The person could still be an employee if he works full time for your company, has no other significant clients and gets paid by the hour, day, week, or month rather than by the job. To do a complete job of assessing a workers standing, you must answer the IRS’ notorious 20 questions. (See box below.)
Strategy: Always have a written contract with the worker to help resolve ambiguous situations in your favor. Clarify important points verbally that may not have been specifically discussed.
The existence of a written contract has helped many companies win their cases in court. In an internal IRS training manual, auditors are asked to check contracts for details of the relationship, such as the method of payment and how the work is to be performed.
However, don’t hurt yourself with a contract that, for example, says the worker must be available 40 hours a week and cannot provide services to other clients while working for you. Also, once you draft a contract that legitimately treats workers as independent contractors, make sure you live up to it. Resist the urge to supervise free-lancers in the same way you oversee your employees.
Note: If your company uses “leased employees,” rather than independent contractors, you generally avoid any problems with reclassification. The service corporation that provides the workers to your firm is considered the employer for tax and fringe benefit purposes.
Let’s assume you duly consider the 20 questions and decide a worker is common law employee. All is not necessarily lost. Under a special statutory exception called “Section 530 relief,” independent contractor status is still permitted if your company can show a “reasonable basis” for putting the worker in that category.
Under current law, when the IRS raises the independent contractor issue, it must supply you with information about the availability off Section 530. There are different ways to pass the “reasonable basis” test. You only need one to get you off the hook.
- Show that independent contractor treatment for the worker is a long-standing, recognized practice in a significant segment of your industry. The IRS admits that “long-standing” can mean less than 10 years, and “significant segment” can mean less than 25 percent. Conduct a survey of similar businesses to make your case in advance. (RR 3/15/99)
- Prove that a prior IRS audit at your business (done after 1996) allowed your handling of similar workers. Of course, for this to apply, you must still be treating the same classes of workers in the same manner.
- Find a court decision or IRS ruling involving a worker in a similar position to support your argument.
- Prove you relied on a professional adviser who was given relevant information. Hire a tax pro to help make your case and then keep written memos or conclusions with your payroll tax records.
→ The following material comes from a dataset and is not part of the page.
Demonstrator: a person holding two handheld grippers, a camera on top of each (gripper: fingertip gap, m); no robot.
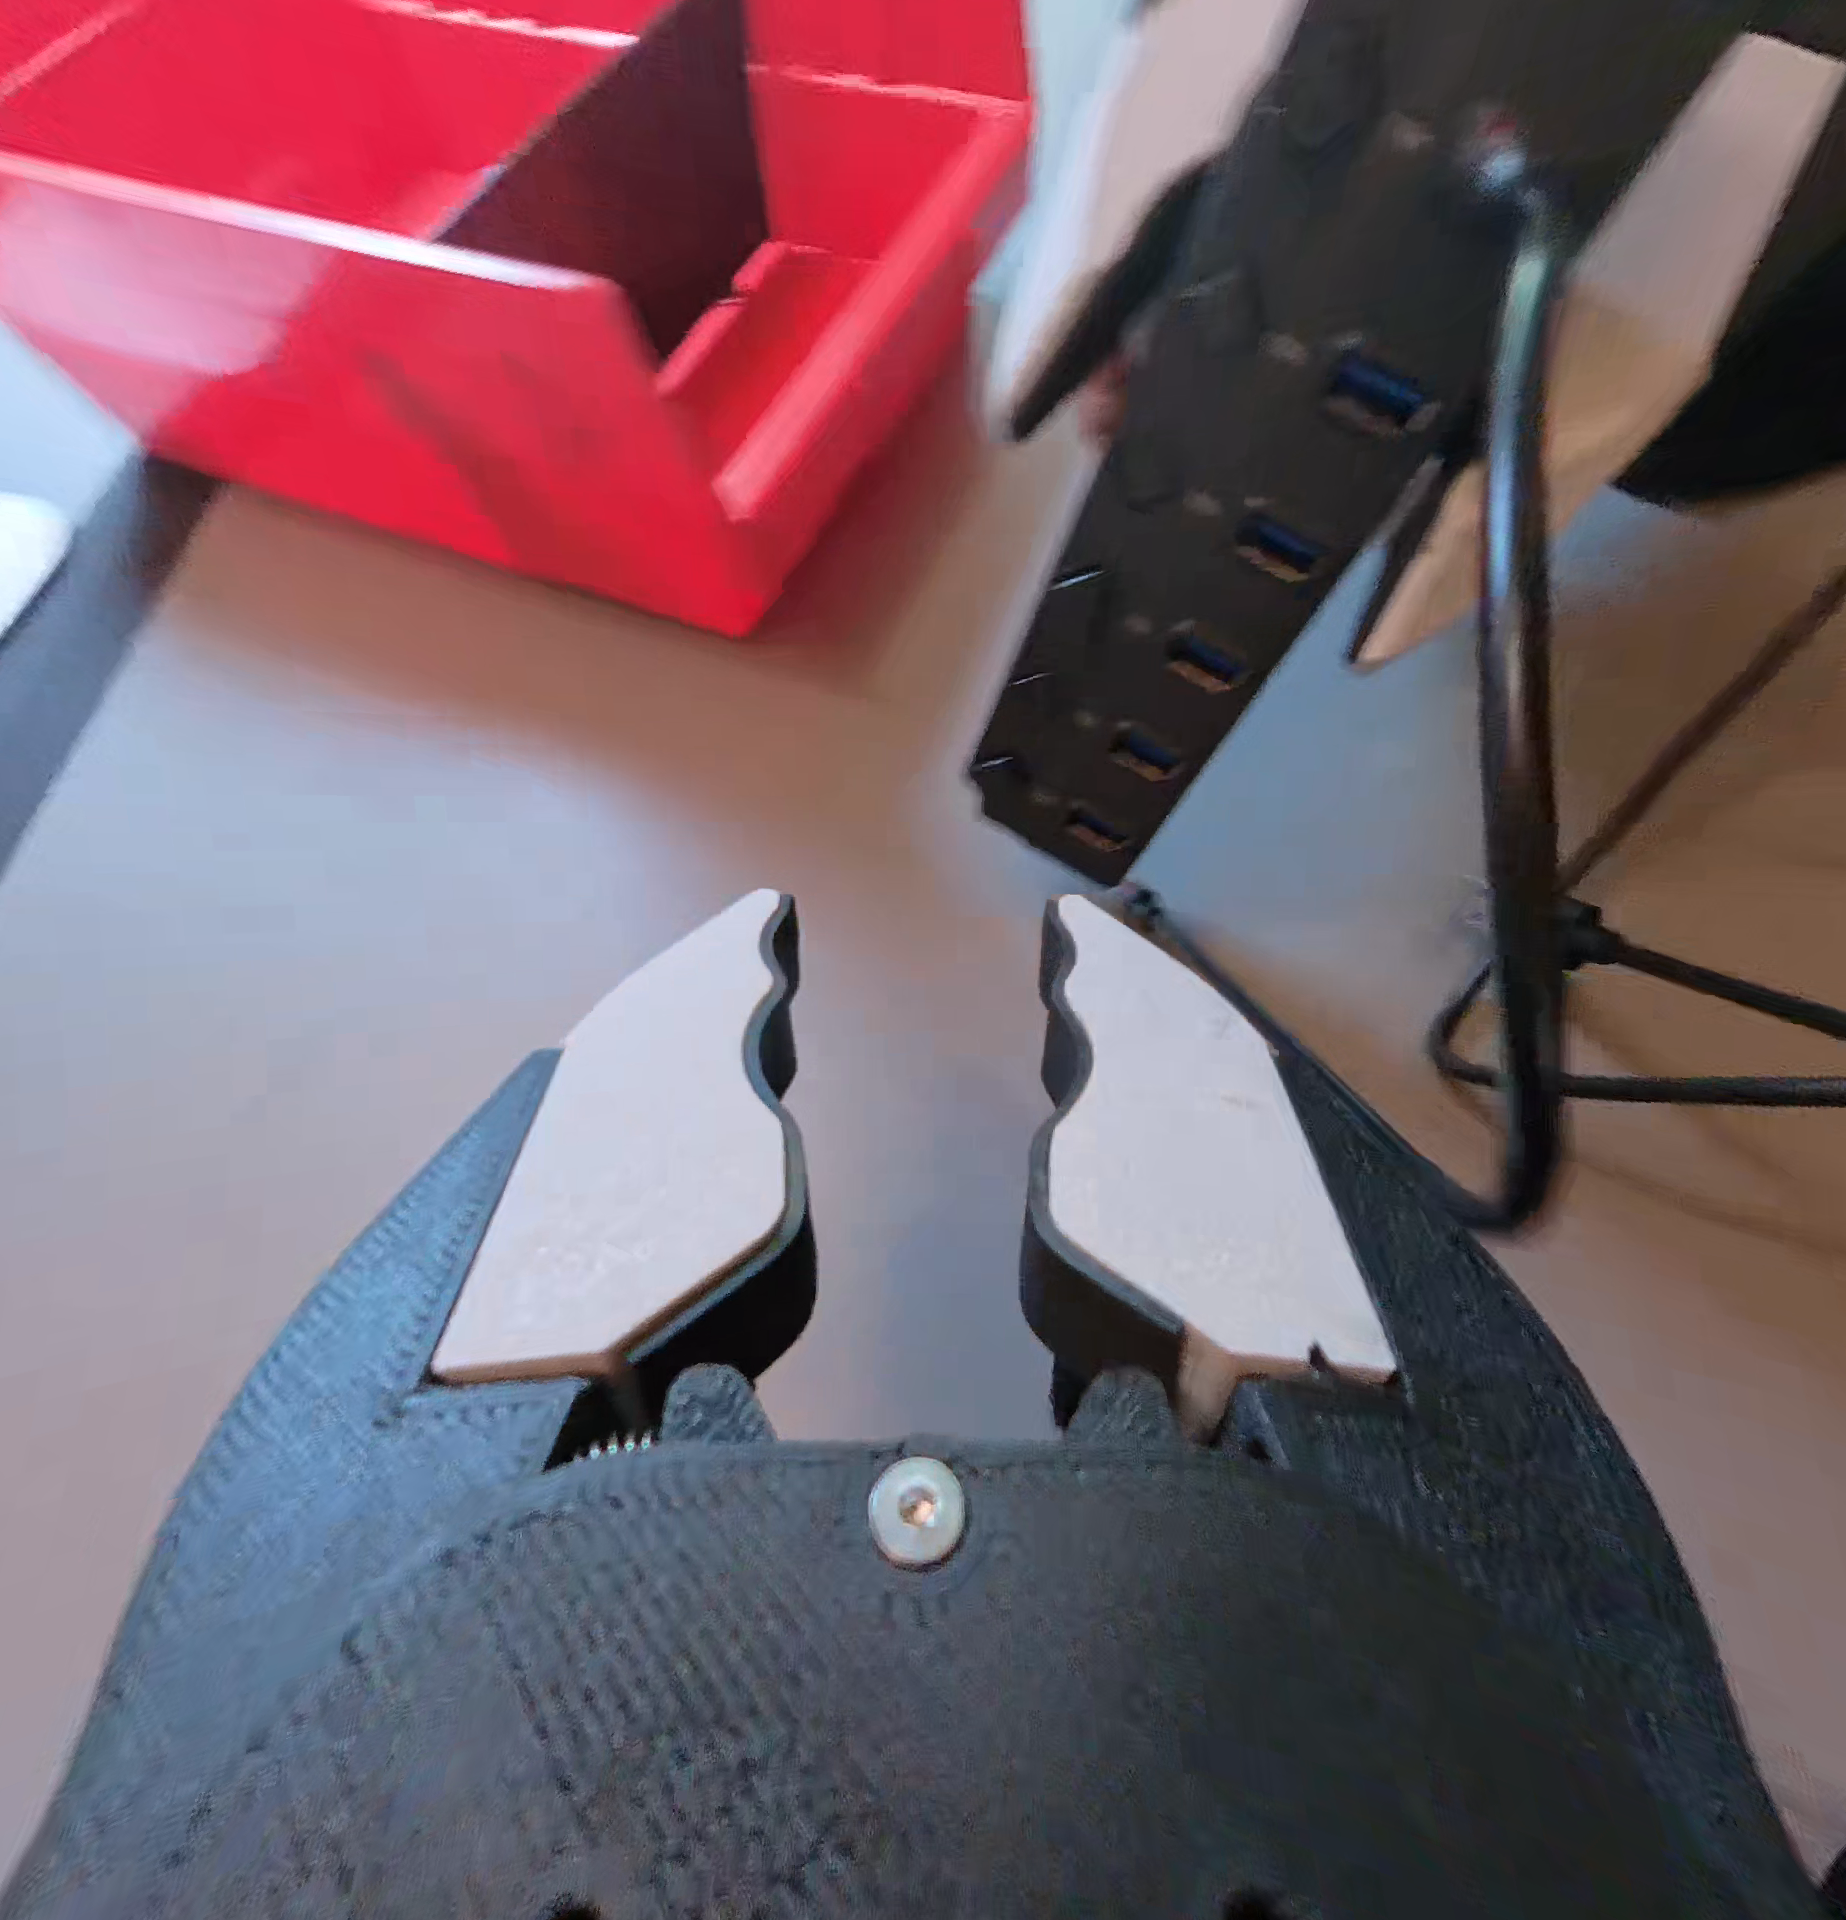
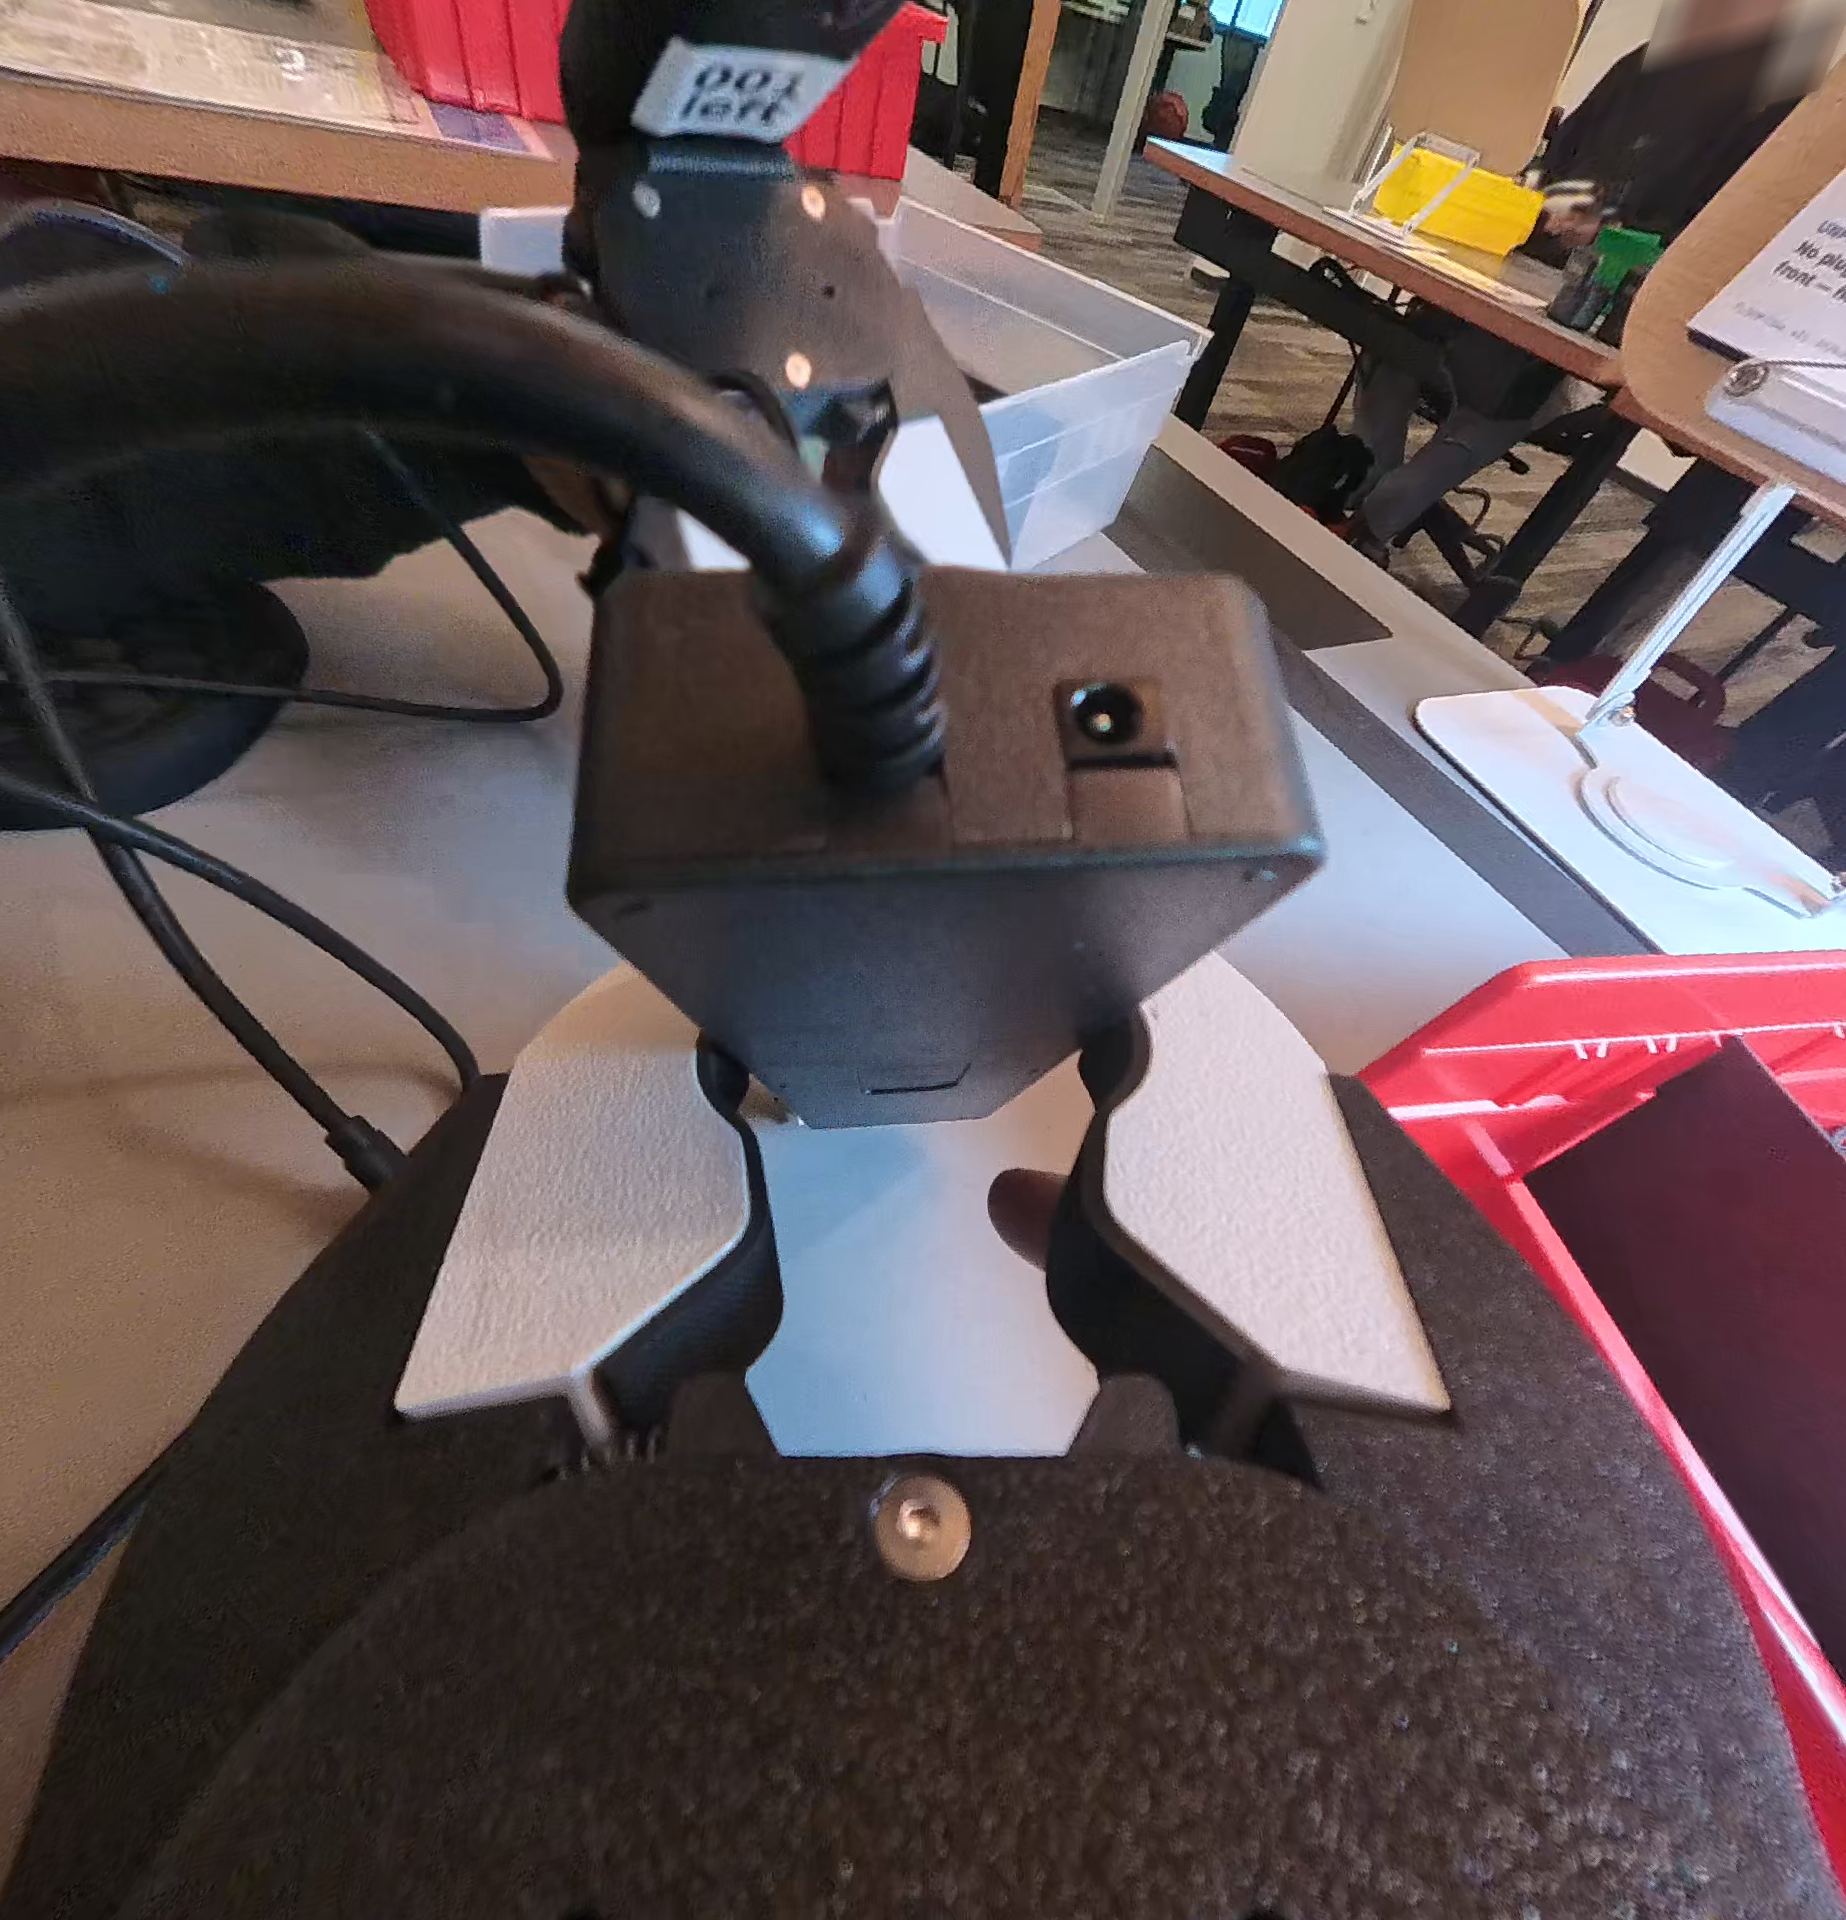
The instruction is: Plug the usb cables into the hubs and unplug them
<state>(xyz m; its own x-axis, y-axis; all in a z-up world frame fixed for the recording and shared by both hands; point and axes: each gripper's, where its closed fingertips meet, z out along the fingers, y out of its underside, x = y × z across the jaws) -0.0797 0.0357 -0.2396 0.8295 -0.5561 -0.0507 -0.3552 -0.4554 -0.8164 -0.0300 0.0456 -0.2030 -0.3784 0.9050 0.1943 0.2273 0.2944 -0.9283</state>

If you clear any of these hurdles, you can treat workers as independent contractors, even if they meet the definition of common law employees. This is definitely a loophole left open by Congress.
But take note: We’ve heard that some IRS agents go against the rules by not informing businesses that Section 530 relief is available. (RR 9/29/97) Know your rights and stick to your guns. The IRS must prove your stand is not reasonable if it’s based on any one of the first three items listed at left. (If you rely on the fourth, the burden is on you to prove you’re correct.)
Advisory: It’s crucial that your company file all required IRS paperwork for independent contractors. If you don’t, you can lose the Section 530 relief.
The key point: You must prove that you treated these and similar workers consistently as independent contractors.
Specifically, your prior-year federal payroll tax returns (Forms 940 and 941) should not show the workers as “employees” with federal payroll taxes withheld from their paychecks. You must issue 1099 forms to the workers rather than w-2 forms. In other words, you must practice what you preach.